- **What you are asked to do**
Could you repeat the listing exactly, leaving out the pictures?

....

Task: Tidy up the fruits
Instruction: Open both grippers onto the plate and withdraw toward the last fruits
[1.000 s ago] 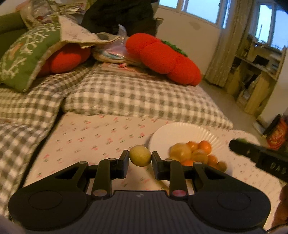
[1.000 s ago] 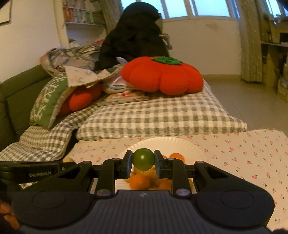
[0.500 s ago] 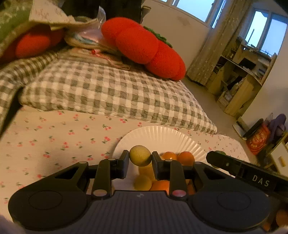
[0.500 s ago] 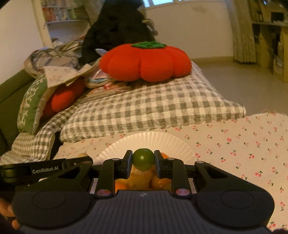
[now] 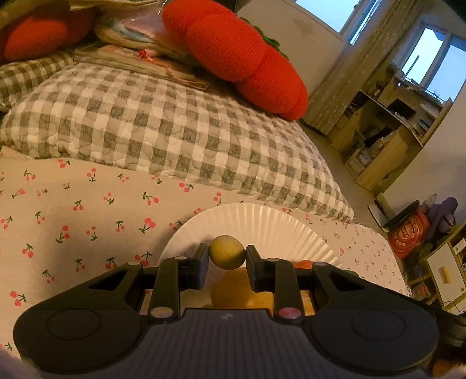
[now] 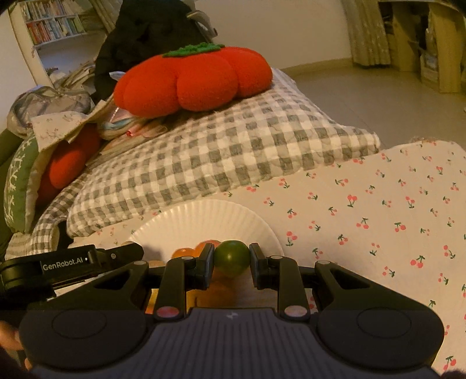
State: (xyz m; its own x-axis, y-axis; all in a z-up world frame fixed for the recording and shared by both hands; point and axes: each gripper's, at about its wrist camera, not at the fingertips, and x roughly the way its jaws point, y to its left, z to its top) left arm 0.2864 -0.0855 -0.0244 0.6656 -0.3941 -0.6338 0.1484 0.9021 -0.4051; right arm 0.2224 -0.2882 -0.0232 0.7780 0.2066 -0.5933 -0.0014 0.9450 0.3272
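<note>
Two fruits are in hand over the plate [image 5: 271, 224]: your left gripper [image 5: 227, 258] clamps a yellow fruit [image 5: 226, 252], your right gripper [image 6: 231, 259] a green fruit [image 6: 232, 257]. Orange fruits [image 6: 204, 247] already crowd the near side. Lower each to a bare patch, ease the jaws apart low so nothing rolls onto the sheet [image 6: 378, 210].

Red pumpkin cushion [image 6: 193, 80] on grey checked quilt [image 6: 233, 151]; cherry-print sheet [image 6: 378, 210] below; bookshelf [image 6: 52, 23] back left.
</note>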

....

- **Reply to the exercise**
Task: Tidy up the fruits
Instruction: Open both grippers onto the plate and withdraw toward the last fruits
[1.000 s ago] 
[1.000 s ago] 
[0.500 s ago] 
[0.500 s ago] 
[now] 
[now] 
State: (xyz m; its own x-axis, y-axis; all in a z-up world frame fixed for the recording and shared by both hands; point and axes: each gripper's, at about its wrist camera, not at the fingertips, and x roughly the way its jaws point, y to its left, z to its top) left arm 0.2864 -0.0855 -0.0244 0.6656 -0.3941 -0.6338 0.1484 0.9021 -0.4051; right arm 0.2224 -0.2882 -0.0232 0.7780 0.2066 -0.5933 -0.0014 0.9450 0.3272
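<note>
Two fruits are in hand over the plate [image 5: 271, 224]: your left gripper [image 5: 227, 258] clamps a yellow fruit [image 5: 226, 252], your right gripper [image 6: 231, 259] a green fruit [image 6: 232, 257]. Orange fruits [image 6: 204, 247] already crowd the near side. Lower each to a bare patch, ease the jaws apart low so nothing rolls onto the sheet [image 6: 378, 210].

Red pumpkin cushion [image 6: 193, 80] on grey checked quilt [image 6: 233, 151]; cherry-print sheet [image 6: 378, 210] below; bookshelf [image 6: 52, 23] back left.
</note>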

For this exercise, nothing more is required.